EXERCISE DESCRIPTION:
All of the data below is to be written out again exactly.

DATASET EXCERPT Start Marker

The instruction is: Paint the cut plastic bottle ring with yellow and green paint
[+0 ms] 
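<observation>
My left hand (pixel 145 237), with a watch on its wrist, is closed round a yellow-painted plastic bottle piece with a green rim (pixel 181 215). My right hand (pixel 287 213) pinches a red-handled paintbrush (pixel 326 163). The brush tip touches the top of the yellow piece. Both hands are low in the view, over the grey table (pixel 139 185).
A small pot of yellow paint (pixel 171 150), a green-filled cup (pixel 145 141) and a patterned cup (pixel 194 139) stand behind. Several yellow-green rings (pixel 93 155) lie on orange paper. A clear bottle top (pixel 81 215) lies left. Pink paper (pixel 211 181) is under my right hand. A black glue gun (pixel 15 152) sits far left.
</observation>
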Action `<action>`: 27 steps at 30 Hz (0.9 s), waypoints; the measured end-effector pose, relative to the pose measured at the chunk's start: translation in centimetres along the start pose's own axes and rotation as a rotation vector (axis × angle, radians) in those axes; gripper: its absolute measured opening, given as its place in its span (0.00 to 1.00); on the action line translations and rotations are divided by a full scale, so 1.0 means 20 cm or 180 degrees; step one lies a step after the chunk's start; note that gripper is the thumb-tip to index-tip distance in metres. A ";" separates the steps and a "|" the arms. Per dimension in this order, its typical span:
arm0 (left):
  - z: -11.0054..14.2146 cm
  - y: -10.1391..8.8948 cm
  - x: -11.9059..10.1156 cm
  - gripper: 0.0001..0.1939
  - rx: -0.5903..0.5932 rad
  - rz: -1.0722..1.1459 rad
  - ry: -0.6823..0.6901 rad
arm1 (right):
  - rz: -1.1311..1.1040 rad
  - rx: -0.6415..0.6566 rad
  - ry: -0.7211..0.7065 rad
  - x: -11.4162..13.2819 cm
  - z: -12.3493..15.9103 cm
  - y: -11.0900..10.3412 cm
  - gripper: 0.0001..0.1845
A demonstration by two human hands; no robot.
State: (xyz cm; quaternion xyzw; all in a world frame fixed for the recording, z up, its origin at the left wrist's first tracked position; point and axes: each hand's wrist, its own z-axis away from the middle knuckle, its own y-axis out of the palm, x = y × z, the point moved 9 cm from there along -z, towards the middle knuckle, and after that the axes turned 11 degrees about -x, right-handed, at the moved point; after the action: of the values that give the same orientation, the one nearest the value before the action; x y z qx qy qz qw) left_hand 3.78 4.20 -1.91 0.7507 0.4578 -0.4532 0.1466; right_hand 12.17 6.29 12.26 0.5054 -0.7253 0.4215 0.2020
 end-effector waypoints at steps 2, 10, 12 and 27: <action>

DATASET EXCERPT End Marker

SOLUTION BELOW:
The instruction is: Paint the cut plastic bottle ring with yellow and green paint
[+0 ms] 
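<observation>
My left hand (pixel 145 237), with a watch on its wrist, is closed round a yellow-painted plastic bottle piece with a green rim (pixel 181 215). My right hand (pixel 287 213) pinches a red-handled paintbrush (pixel 326 163). The brush tip touches the top of the yellow piece. Both hands are low in the view, over the grey table (pixel 139 185).
A small pot of yellow paint (pixel 171 150), a green-filled cup (pixel 145 141) and a patterned cup (pixel 194 139) stand behind. Several yellow-green rings (pixel 93 155) lie on orange paper. A clear bottle top (pixel 81 215) lies left. Pink paper (pixel 211 181) is under my right hand. A black glue gun (pixel 15 152) sits far left.
</observation>
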Action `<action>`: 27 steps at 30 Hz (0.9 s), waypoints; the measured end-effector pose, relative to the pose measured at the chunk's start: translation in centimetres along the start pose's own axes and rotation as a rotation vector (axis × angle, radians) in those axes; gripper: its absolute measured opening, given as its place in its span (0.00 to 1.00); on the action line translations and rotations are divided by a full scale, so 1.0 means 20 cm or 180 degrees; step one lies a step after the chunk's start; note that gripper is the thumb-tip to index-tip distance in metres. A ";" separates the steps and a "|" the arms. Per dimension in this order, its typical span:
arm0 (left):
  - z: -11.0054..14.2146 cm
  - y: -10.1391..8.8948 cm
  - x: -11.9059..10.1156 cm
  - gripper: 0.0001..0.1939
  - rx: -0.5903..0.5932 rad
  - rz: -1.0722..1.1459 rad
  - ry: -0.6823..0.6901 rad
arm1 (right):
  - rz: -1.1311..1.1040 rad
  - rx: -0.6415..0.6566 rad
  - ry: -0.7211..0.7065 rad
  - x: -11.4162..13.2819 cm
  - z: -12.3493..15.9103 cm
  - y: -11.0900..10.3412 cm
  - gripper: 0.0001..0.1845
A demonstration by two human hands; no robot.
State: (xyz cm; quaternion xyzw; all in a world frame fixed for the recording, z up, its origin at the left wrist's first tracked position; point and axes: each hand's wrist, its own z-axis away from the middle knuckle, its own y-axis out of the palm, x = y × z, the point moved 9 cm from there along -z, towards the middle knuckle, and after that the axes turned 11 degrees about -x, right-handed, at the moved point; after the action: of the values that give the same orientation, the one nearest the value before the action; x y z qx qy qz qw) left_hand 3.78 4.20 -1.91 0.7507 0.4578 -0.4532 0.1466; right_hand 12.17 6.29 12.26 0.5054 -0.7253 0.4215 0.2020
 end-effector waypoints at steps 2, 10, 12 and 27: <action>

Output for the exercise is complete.